Just as they were beginning to make an impression on the Viennese art scene, particularly in the 1920s, a dispersal of this band of Jewish female artists began: some to the New York such as Vally Wieselthier, known for her work in ceramics; some to Berlin; others to London, Italy, Switzerland, Brazil, and on and on. Artists like Lili Réthi, who drew pictures of construction sites, built new lives for themselves overseas, in this case New York, where she became widely known for her depictions of bridges and dams, and illustrations for books, newspapers, and magazines. The year 1938 hastened this scattering, and brought the curtain down on this period in Austrian cultural history.

Helene Taussig
The Dancer Harald Kreutzberg, 1930/40
Oil on canvas
63 x 41 cm
Privately owned

It seems more than a little trite to say that, touring the exhibition, one comes away with a feeling of a budding movement of female artists stamped out before it had an opportunity to come into full bloom.

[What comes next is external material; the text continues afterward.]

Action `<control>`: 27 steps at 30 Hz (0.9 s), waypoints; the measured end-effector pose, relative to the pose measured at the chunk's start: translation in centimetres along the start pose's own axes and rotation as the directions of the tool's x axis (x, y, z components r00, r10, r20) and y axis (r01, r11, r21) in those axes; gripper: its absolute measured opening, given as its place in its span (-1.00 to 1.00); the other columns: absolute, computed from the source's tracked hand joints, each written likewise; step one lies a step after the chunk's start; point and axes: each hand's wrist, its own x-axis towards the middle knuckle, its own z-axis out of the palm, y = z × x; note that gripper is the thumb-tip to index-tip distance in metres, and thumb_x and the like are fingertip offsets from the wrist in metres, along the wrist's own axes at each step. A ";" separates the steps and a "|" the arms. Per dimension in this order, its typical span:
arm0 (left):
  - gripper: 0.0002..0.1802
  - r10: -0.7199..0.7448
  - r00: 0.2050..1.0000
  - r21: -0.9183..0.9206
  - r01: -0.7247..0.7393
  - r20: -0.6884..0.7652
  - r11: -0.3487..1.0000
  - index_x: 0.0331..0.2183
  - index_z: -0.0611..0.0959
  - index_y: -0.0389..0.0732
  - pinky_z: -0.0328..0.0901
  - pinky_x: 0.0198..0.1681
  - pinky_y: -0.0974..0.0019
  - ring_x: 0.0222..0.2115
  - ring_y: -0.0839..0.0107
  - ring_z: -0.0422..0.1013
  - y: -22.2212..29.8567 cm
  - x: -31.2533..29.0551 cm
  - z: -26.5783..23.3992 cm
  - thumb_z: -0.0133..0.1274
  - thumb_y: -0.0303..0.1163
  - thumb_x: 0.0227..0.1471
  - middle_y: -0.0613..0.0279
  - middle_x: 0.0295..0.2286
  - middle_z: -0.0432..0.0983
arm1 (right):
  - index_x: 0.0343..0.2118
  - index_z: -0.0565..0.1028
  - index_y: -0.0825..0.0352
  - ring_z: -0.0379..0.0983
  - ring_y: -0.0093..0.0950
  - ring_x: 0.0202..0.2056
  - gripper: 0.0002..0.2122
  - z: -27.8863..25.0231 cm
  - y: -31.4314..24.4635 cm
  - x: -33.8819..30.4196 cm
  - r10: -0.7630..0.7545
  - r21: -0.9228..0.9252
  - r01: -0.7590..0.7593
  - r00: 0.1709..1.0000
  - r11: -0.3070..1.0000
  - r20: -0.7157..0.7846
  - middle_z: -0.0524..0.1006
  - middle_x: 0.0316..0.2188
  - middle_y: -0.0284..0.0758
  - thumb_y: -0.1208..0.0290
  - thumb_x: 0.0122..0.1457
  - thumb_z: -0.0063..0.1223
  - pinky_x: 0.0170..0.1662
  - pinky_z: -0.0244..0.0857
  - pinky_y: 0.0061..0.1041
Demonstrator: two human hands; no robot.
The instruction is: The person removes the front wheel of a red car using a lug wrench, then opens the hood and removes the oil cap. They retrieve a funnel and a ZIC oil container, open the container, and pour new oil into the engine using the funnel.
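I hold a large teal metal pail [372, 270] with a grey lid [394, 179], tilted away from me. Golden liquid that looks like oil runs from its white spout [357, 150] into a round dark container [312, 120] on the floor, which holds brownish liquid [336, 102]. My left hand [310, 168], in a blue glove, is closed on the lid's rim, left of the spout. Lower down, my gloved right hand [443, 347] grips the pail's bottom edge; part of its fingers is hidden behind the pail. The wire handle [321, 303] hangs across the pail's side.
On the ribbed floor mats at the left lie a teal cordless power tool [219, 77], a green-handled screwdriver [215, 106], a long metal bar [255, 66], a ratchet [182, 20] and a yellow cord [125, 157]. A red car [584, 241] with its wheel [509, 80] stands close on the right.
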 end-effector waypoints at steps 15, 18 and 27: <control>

Perhaps, then, the original revelation of “The Better Half” is the astonishing multitudes that artistic Jewish women managed to produce and show, not only within a brief window of time, but in a period when their participation in the artistic world was less than welcome. From landscape to photography, sculpture to engraving, Jewish female artists at the turn of the twentieth century were not only prolific and prodigious but bold, too.

“The rediscovery of these outstanding artists,” the exhibition concludes, “is long overdue.” Indeed it is.

At the present time, the Jewish Museum Vienna is also playing host to an exhibition of the photographs of the journalist and writer Michael Horowitz, who among other achievements founded the magazine freizeit, printed by the Austrian center-left daily newspaper Kurier. The exhibition is broken up into two rooms: the first of which focuses on his black-and-white photographs from the late 1960s through to the early 1980s; the second introduces color and therefore more contemporary work, not only from Austria but around the world.

As a collection, Horowitz’s photographs move between the ordinary and the extraordinary; between the faces of Leonard Bernstein, Andy Warhol, and a young Arnold Schwarzenegger, the hopeful visages of beautiful young women, and the tired expressions of everyday Viennese people living in what was thought of, in the 1970s, as the end of the world. He captures not only the monotony of life but also the unusual and eccentric to be found within it, while his recent work elucidates the ways in which Vienna has changed and is changing, be it multiculturalism or the rise of political radicalism.

“The Better Half: Jewish Women Artists Before 1938” runs at the Jewish Museum Vienna on Dorotheergasse until May 1. “Horowitz: Fifty Years of Portrait Photos” runs at the Jewish Museum Vienna on Judenplatz until May 28.